Will I have to connect it to a physical phone to get the updates?

Has anyone tested the fix to see if it breaks anything on hacked tivos?


----------



## stevel (Aug 23, 2000)

Is your HR10 rebooting on its own? If not, then leave it alone. My hacked HR10 with 6.4a has been unaffected by this (I don't use PTVNET - I did it myself.)
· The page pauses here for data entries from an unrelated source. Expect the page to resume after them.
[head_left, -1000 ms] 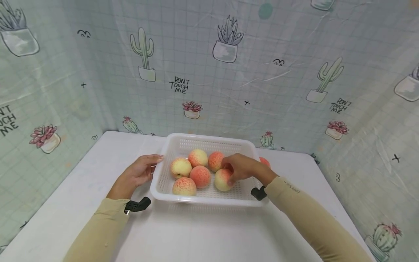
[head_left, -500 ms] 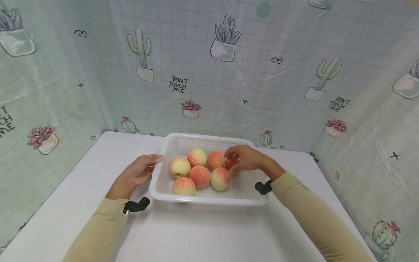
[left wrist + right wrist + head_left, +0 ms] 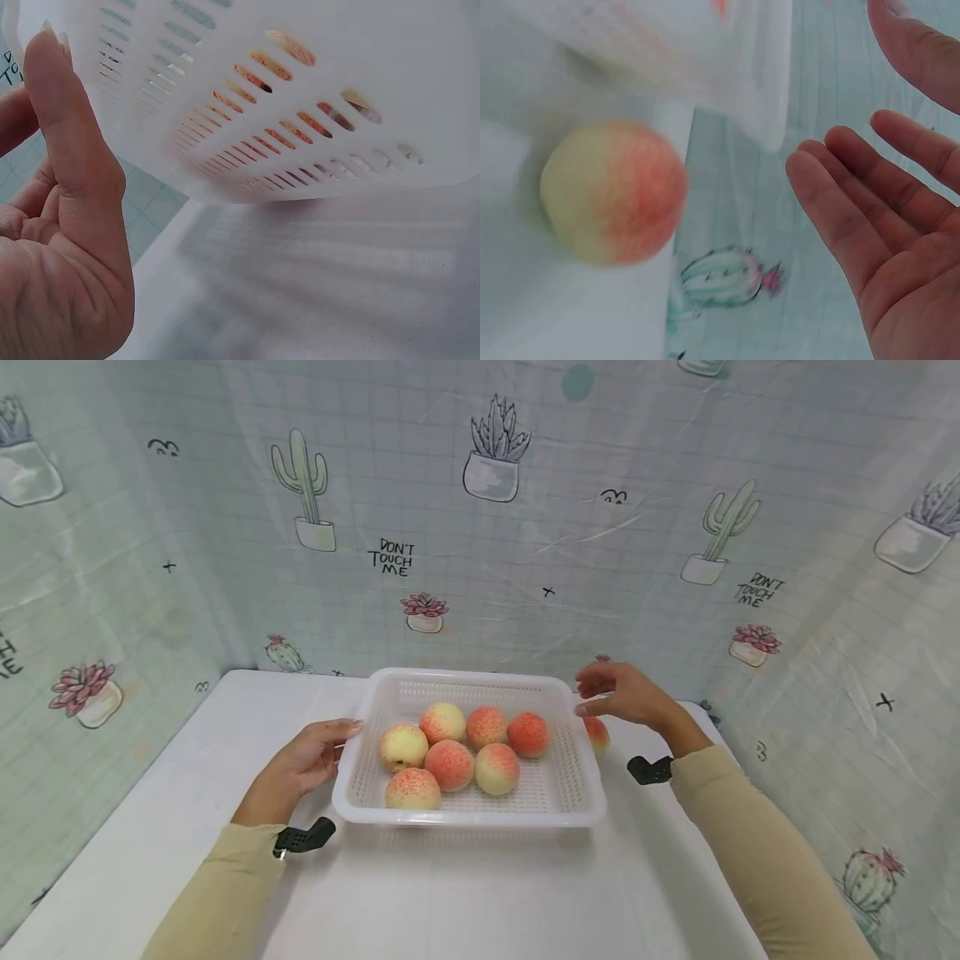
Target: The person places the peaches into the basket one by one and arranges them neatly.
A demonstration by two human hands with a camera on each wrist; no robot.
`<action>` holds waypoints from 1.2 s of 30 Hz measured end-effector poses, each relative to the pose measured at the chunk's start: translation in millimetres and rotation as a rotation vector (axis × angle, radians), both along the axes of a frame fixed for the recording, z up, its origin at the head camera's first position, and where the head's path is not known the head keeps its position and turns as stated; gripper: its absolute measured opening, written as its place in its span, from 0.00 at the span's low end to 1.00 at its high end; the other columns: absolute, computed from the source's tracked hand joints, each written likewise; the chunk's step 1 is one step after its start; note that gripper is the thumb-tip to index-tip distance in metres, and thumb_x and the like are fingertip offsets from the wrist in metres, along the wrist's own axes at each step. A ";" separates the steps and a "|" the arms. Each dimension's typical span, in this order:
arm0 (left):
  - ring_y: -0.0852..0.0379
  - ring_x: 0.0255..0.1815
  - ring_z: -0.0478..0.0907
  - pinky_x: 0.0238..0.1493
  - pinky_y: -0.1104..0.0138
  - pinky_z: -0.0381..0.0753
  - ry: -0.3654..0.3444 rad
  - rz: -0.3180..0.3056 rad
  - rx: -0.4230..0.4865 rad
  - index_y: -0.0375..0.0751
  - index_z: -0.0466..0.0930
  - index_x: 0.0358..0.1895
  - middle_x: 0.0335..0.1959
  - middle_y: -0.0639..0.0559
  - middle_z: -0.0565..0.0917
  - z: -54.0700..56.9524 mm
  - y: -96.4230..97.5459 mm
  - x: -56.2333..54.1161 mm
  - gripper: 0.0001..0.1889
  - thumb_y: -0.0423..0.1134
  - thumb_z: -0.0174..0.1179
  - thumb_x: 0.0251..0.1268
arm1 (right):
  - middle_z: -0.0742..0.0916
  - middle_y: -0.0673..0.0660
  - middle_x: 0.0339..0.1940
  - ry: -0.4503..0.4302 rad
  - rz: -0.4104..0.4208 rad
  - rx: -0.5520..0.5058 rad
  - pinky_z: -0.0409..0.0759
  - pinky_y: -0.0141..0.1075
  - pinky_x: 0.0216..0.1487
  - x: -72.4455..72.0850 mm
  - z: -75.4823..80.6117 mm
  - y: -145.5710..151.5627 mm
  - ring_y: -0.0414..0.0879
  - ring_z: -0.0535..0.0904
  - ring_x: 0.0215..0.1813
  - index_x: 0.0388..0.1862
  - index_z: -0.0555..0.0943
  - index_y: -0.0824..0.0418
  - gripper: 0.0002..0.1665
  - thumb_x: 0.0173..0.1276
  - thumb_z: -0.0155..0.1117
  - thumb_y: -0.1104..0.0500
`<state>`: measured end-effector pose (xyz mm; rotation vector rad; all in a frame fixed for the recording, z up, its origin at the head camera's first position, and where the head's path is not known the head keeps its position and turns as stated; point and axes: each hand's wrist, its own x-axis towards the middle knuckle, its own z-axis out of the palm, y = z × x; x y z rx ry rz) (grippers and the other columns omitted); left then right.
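A white slotted plastic basket (image 3: 465, 818) holds several yellow-and-red peaches (image 3: 497, 768). My left hand (image 3: 300, 764) touches the left rim with its fingertips; in the left wrist view its long front finger (image 3: 71, 127) lies straight beside the basket's outer wall (image 3: 420, 45). My right hand (image 3: 626, 693) is beyond the right rim, holding nothing, its fingers (image 3: 840, 210) loosely extended. Outside the basket, just below that hand, one more peach (image 3: 597, 735) rests on the table, partly hidden by the rim. The right wrist view shows this peach (image 3: 615, 193) apart from the fingers.
The white table (image 3: 465, 893) runs under the basket. A cloth (image 3: 465, 552) printed with cacti and words hangs behind it and on both sides. Black wrist cameras (image 3: 306, 837) sit at both cuffs.
My right hand has let go of a peach inside the basket and moved right, out past the rim, above the peach outside. My left hand stays at the left rim.
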<state>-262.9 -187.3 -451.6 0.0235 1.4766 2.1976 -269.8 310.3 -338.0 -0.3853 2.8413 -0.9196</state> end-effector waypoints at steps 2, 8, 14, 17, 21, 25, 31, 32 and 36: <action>0.59 0.46 0.89 0.46 0.60 0.91 0.001 -0.001 0.001 0.50 0.87 0.44 0.44 0.55 0.89 -0.6 -0.3 -0.3 0.10 0.36 0.55 0.81 | 0.84 0.66 0.64 -0.001 -0.055 -0.006 0.82 0.59 0.66 1.5 -4.8 12.6 0.62 0.81 0.66 0.69 0.76 0.63 0.37 0.65 0.77 0.51; 0.59 0.46 0.90 0.46 0.59 0.91 0.015 -0.017 0.009 0.50 0.87 0.45 0.44 0.55 0.89 1.1 -2.8 1.0 0.10 0.36 0.54 0.81 | 0.80 0.69 0.70 -0.069 -0.229 -0.080 0.78 0.61 0.70 6.2 -32.9 39.4 0.65 0.77 0.70 0.74 0.70 0.64 0.43 0.67 0.75 0.47; 0.57 0.47 0.90 0.47 0.58 0.91 0.008 -0.019 0.025 0.48 0.87 0.45 0.45 0.54 0.90 2.5 -2.8 2.1 0.11 0.35 0.54 0.81 | 0.76 0.69 0.74 -0.132 -0.343 -0.190 0.71 0.63 0.75 6.5 -72.9 48.5 0.66 0.72 0.74 0.77 0.67 0.64 0.43 0.69 0.73 0.50; 0.57 0.47 0.90 0.47 0.57 0.91 0.008 -0.016 0.025 0.48 0.87 0.46 0.45 0.54 0.89 2.0 -1.6 1.7 0.10 0.35 0.54 0.81 | 0.74 0.67 0.77 -0.159 -0.359 -0.248 0.70 0.63 0.77 5.8 -90.5 45.4 0.65 0.70 0.77 0.79 0.66 0.62 0.44 0.69 0.73 0.52; 0.57 0.47 0.90 0.47 0.57 0.91 0.011 -0.017 0.021 0.48 0.87 0.45 0.45 0.54 0.90 1.9 -2.1 1.0 0.10 0.35 0.54 0.81 | 0.72 0.63 0.79 -0.173 -0.377 -0.290 0.68 0.62 0.78 5.4 -108.3 34.4 0.64 0.69 0.78 0.80 0.65 0.58 0.45 0.68 0.73 0.53; 0.57 0.47 0.90 0.46 0.58 0.91 0.012 -0.028 0.013 0.48 0.87 0.45 0.45 0.54 0.90 2.5 -2.9 -0.3 0.10 0.36 0.54 0.82 | 0.73 0.62 0.79 -0.153 -0.404 -0.298 0.69 0.61 0.78 6.3 -119.6 23.3 0.63 0.71 0.76 0.80 0.66 0.57 0.44 0.68 0.73 0.52; 0.57 0.47 0.90 0.47 0.58 0.91 0.008 -0.032 0.003 0.49 0.87 0.45 0.45 0.54 0.90 4.2 -4.8 -2.0 0.10 0.36 0.54 0.81 | 0.76 0.63 0.77 -0.145 -0.468 -0.383 0.69 0.58 0.79 7.4 -126.1 19.7 0.60 0.72 0.75 0.80 0.67 0.58 0.43 0.67 0.72 0.57; 0.57 0.47 0.90 0.47 0.58 0.91 0.003 -0.031 0.009 0.49 0.87 0.45 0.45 0.54 0.90 4.7 -4.9 -1.6 0.10 0.36 0.54 0.81 | 0.76 0.63 0.77 -0.151 -0.474 -0.398 0.69 0.57 0.79 7.4 -126.7 19.9 0.60 0.72 0.76 0.80 0.67 0.58 0.43 0.68 0.72 0.58; 0.57 0.48 0.90 0.47 0.57 0.91 -0.006 -0.042 0.026 0.48 0.87 0.46 0.46 0.53 0.90 5.4 -3.9 0.6 0.11 0.35 0.53 0.82 | 0.75 0.60 0.78 -0.179 -0.506 -0.435 0.69 0.55 0.80 9.4 -127.8 20.5 0.58 0.72 0.77 0.80 0.67 0.56 0.43 0.69 0.72 0.58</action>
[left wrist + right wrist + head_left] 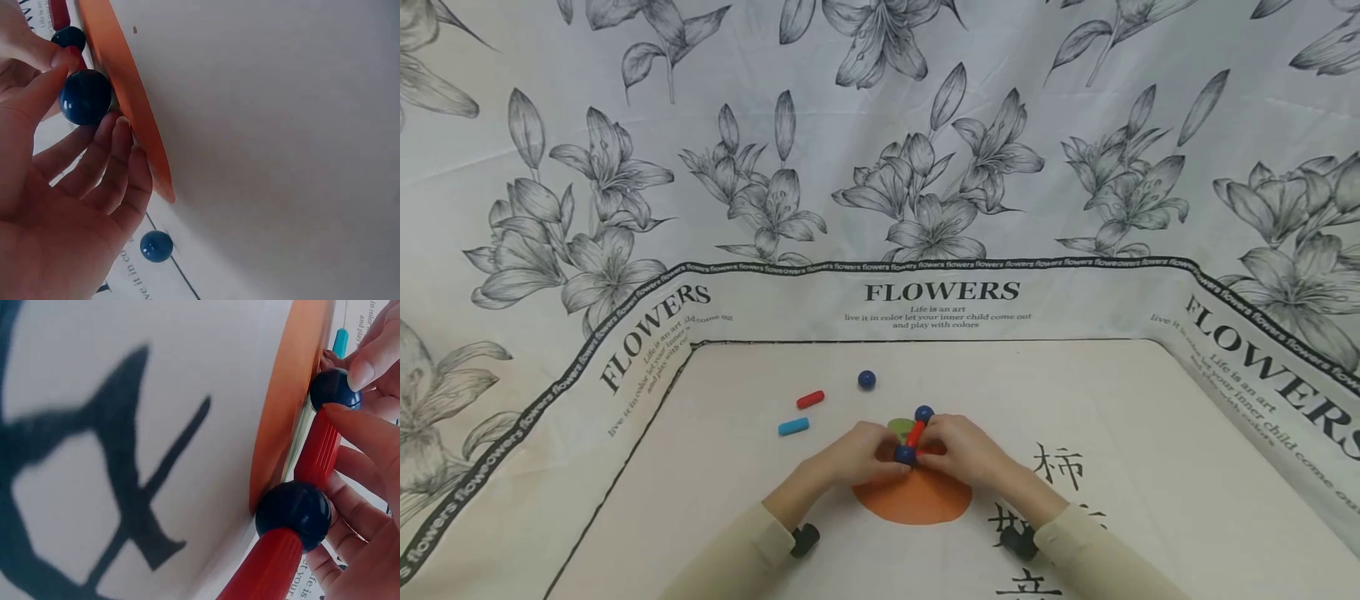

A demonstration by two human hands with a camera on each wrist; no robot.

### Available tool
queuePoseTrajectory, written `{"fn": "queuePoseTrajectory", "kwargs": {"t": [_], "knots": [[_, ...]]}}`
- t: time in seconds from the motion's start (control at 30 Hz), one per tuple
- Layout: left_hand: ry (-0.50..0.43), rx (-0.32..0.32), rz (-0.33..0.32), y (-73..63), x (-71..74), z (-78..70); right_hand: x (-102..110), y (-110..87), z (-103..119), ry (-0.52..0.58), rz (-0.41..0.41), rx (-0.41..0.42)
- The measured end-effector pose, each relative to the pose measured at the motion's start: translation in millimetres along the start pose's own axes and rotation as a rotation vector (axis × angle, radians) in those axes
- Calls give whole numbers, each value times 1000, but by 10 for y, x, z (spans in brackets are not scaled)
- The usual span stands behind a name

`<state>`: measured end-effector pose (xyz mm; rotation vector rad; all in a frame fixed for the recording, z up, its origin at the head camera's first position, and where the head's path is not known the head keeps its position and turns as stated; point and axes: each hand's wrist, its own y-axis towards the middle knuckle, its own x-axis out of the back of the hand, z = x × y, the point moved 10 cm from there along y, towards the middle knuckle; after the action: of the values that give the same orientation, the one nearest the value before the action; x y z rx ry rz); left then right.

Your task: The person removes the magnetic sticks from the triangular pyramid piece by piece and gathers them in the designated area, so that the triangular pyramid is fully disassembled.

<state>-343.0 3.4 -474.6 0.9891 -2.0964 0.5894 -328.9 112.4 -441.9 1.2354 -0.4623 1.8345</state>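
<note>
Two blue balls and red ribbed rods are joined in a chain over the orange printed shape. My left hand pinches the near blue ball between thumb and fingers. My right hand grips the red rod beside that ball, its thumb close to the joint. At the rod's other end sits the far blue ball. A second red rod extends from this ball in the right wrist view; the right hand mostly hides it in the head view.
A loose blue ball lies beyond the hands. A loose red rod and a light blue rod lie to the left. The white cloth carries black characters at right and rises behind as a flower-printed backdrop.
</note>
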Motion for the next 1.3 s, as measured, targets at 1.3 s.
{"fn": "queuePoseTrajectory", "kwargs": {"t": [1.3], "knots": [[-34,92,5,-25,147,341,35,-73,-93,-166,71,17]]}}
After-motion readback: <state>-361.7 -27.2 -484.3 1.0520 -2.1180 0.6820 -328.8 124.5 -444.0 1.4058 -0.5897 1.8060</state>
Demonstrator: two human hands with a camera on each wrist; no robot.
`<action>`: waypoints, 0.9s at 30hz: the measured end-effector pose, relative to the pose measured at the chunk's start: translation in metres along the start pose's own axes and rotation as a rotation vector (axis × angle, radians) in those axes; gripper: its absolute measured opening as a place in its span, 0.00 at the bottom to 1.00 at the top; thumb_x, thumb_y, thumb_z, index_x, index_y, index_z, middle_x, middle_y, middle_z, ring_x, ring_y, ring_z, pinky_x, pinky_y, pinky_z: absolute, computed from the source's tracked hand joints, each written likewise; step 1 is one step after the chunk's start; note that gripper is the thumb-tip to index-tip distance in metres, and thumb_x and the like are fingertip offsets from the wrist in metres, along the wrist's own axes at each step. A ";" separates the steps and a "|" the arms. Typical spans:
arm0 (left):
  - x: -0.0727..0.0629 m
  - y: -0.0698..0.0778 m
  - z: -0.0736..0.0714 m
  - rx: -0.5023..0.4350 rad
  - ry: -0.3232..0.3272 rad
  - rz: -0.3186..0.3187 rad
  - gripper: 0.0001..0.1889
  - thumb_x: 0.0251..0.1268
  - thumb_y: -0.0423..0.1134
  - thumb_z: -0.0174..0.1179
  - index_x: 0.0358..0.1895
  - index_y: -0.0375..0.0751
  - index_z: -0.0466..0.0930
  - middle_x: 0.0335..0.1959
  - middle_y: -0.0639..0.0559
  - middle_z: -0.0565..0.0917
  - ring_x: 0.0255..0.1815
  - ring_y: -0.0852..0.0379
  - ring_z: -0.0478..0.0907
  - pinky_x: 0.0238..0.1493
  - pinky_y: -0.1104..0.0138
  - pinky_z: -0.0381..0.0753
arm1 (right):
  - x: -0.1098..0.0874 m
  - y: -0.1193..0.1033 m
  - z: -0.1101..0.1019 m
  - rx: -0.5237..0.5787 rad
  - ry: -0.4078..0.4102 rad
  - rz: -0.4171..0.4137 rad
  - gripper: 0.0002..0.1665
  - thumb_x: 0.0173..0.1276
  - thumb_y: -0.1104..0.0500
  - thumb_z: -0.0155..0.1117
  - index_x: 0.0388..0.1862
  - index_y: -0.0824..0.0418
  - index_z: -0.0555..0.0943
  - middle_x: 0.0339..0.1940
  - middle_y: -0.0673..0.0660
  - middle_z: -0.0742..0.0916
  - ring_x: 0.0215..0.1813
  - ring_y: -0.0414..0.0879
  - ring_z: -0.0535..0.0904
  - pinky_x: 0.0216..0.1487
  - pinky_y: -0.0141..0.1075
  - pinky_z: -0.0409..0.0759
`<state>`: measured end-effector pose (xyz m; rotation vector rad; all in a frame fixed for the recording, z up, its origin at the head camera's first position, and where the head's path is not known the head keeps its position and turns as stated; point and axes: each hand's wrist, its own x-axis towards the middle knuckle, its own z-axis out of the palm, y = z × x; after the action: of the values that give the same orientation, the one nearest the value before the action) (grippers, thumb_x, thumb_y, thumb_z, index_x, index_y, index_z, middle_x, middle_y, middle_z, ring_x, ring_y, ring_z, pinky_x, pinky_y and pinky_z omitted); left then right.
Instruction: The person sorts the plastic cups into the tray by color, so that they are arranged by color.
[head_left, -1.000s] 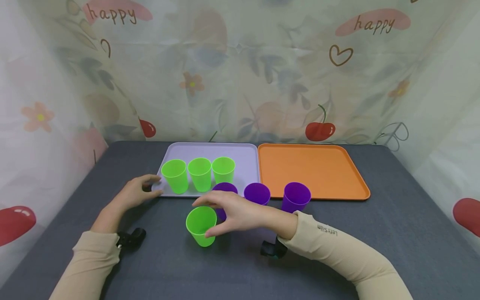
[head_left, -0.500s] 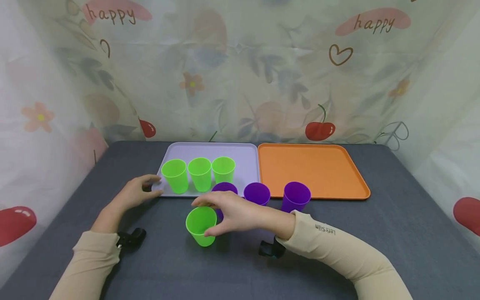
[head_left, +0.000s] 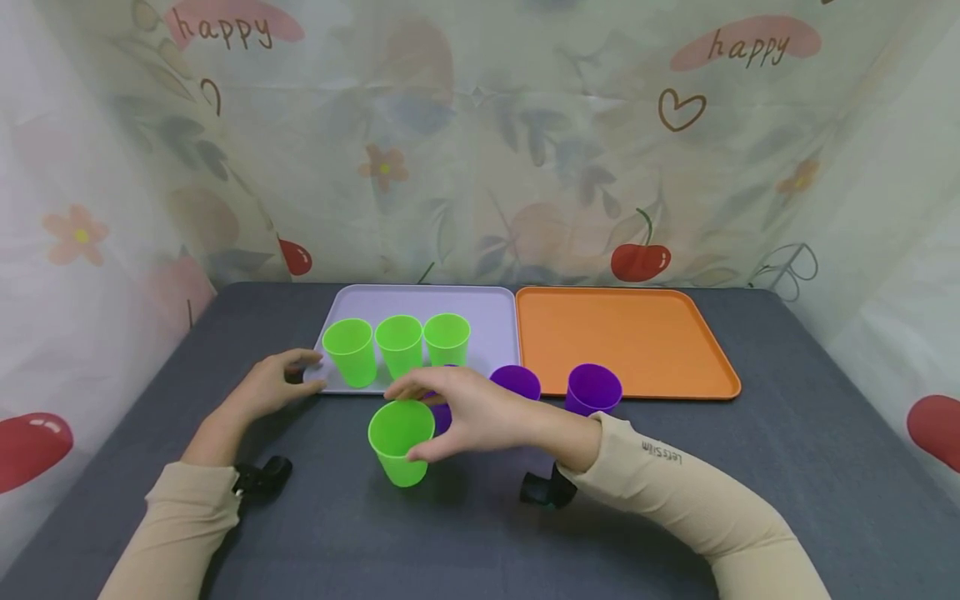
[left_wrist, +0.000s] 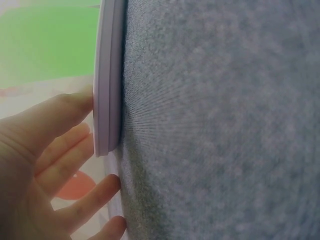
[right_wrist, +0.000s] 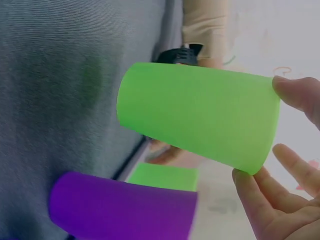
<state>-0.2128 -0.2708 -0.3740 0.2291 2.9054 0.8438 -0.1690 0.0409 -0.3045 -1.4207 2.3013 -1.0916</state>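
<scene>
In the head view, my right hand (head_left: 480, 412) pinches a green plastic cup (head_left: 399, 458) by its rim, thumb on the near side and fingers across the far side. The right wrist view has this cup (right_wrist: 195, 115) with its base just off the cloth. My left hand (head_left: 266, 385) lies at the front left corner of the lavender tray (head_left: 491, 329), its thumb touching the tray rim (left_wrist: 107, 100) and its fingers spread beside it. Three green cups (head_left: 350, 354) stand upright in a row on that tray.
Purple cups stand in front of the trays: one (head_left: 442, 418) is partly behind my right hand, another (head_left: 517, 382) shows above the wrist, and a third (head_left: 592, 390) is further right. An orange tray (head_left: 615, 337) adjoins the lavender one. Dark cloth (head_left: 360, 550) covers the table.
My right hand has risen slightly and moved a little away from me, lifting the green cup with it. My left hand has stayed at the tray corner.
</scene>
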 end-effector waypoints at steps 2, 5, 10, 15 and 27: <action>0.000 0.000 0.000 0.000 0.001 0.004 0.28 0.60 0.44 0.61 0.61 0.31 0.69 0.60 0.30 0.72 0.60 0.30 0.69 0.58 0.42 0.69 | -0.001 -0.003 -0.005 0.013 0.010 0.000 0.34 0.49 0.60 0.74 0.56 0.63 0.74 0.54 0.54 0.82 0.56 0.44 0.79 0.60 0.29 0.74; 0.000 -0.001 0.000 0.000 0.002 0.007 0.28 0.60 0.44 0.61 0.61 0.31 0.70 0.60 0.30 0.73 0.60 0.31 0.69 0.58 0.42 0.69 | -0.003 -0.006 -0.012 0.003 0.030 -0.015 0.33 0.49 0.60 0.74 0.56 0.62 0.74 0.53 0.54 0.83 0.56 0.44 0.79 0.59 0.28 0.74; 0.000 -0.001 -0.001 -0.005 -0.004 0.010 0.28 0.60 0.44 0.61 0.61 0.31 0.70 0.60 0.31 0.73 0.60 0.31 0.69 0.58 0.42 0.69 | -0.006 -0.010 -0.023 0.001 0.059 -0.039 0.33 0.49 0.60 0.74 0.55 0.62 0.73 0.53 0.54 0.83 0.56 0.43 0.79 0.58 0.27 0.75; 0.000 0.001 -0.002 -0.004 -0.009 0.009 0.28 0.61 0.44 0.61 0.61 0.31 0.69 0.60 0.30 0.72 0.60 0.31 0.68 0.57 0.42 0.69 | -0.009 -0.015 -0.034 0.005 0.083 -0.051 0.33 0.49 0.60 0.74 0.56 0.63 0.73 0.54 0.55 0.82 0.56 0.44 0.79 0.56 0.29 0.77; 0.000 -0.002 -0.001 -0.003 0.005 0.033 0.28 0.60 0.43 0.61 0.60 0.30 0.70 0.60 0.30 0.73 0.59 0.31 0.70 0.57 0.42 0.69 | -0.014 -0.022 -0.056 0.019 0.134 -0.030 0.33 0.50 0.62 0.73 0.56 0.63 0.73 0.53 0.54 0.82 0.55 0.43 0.78 0.57 0.32 0.77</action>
<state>-0.2134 -0.2731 -0.3748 0.2749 2.9130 0.8547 -0.1770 0.0742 -0.2525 -1.4202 2.3603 -1.2499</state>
Yes, it would seem you actually have to have it make a call to get whatever this fix is. But if it ain't broke, don't fix it.


----------



## drl67 (Aug 30, 2004)

Yes, my two hacked PTVNET HR10's are randomly rebooting. I installed PTVNET with the option of blocking any software updates (at least that's what I remember). I though I would be immune, but no such luck. Now I'd like to try the reboot "fix" but am not sure how to turn off the blocking mechanism and not sure if I have to connect a real phone line. Any assistance would be appreciated.


----------



## stevel (Aug 23, 2000)

Ask in the Underground section.


----------



## LBCABob (Apr 21, 2001)

I have a RCA-DVR40 and a Samsung-SIR-S4040R. Both have had the re-boot problem (usually in reaction to a menu selection but yesterday the RCA started rebooting totally without provocation). Both are connected to phone line and have made the usual daily calls with "Succeeded" status.

I had each unit "Connect to the DVR service now" last night - the Samsung seemed to take longer downloading than the RCA. Both are displaying colorful channel logos next to _most_ recorded programs in NPL (which it may have been doing before the forced call, I don't recall one way or another). Have not seen either unit reboot since last night (could have done it when not watching, of course). Anyway to know if the "Fix" has actually been installed? Or, *just wait *until another reboot happens (if ever)? Contacting DirecTV regarding this problem would be pointless, correct?

Seems like a plot to force us old TiVo DVR customers (with Lifetime) to switch to the DirecTV-manufactured units.


----------



## unitron (Apr 28, 2006)

LBCABob said:


> ...
> Seems like a plot to force us old TiVo DVR customers (with Lifetime) to switch to the DirecTV-manufactured units.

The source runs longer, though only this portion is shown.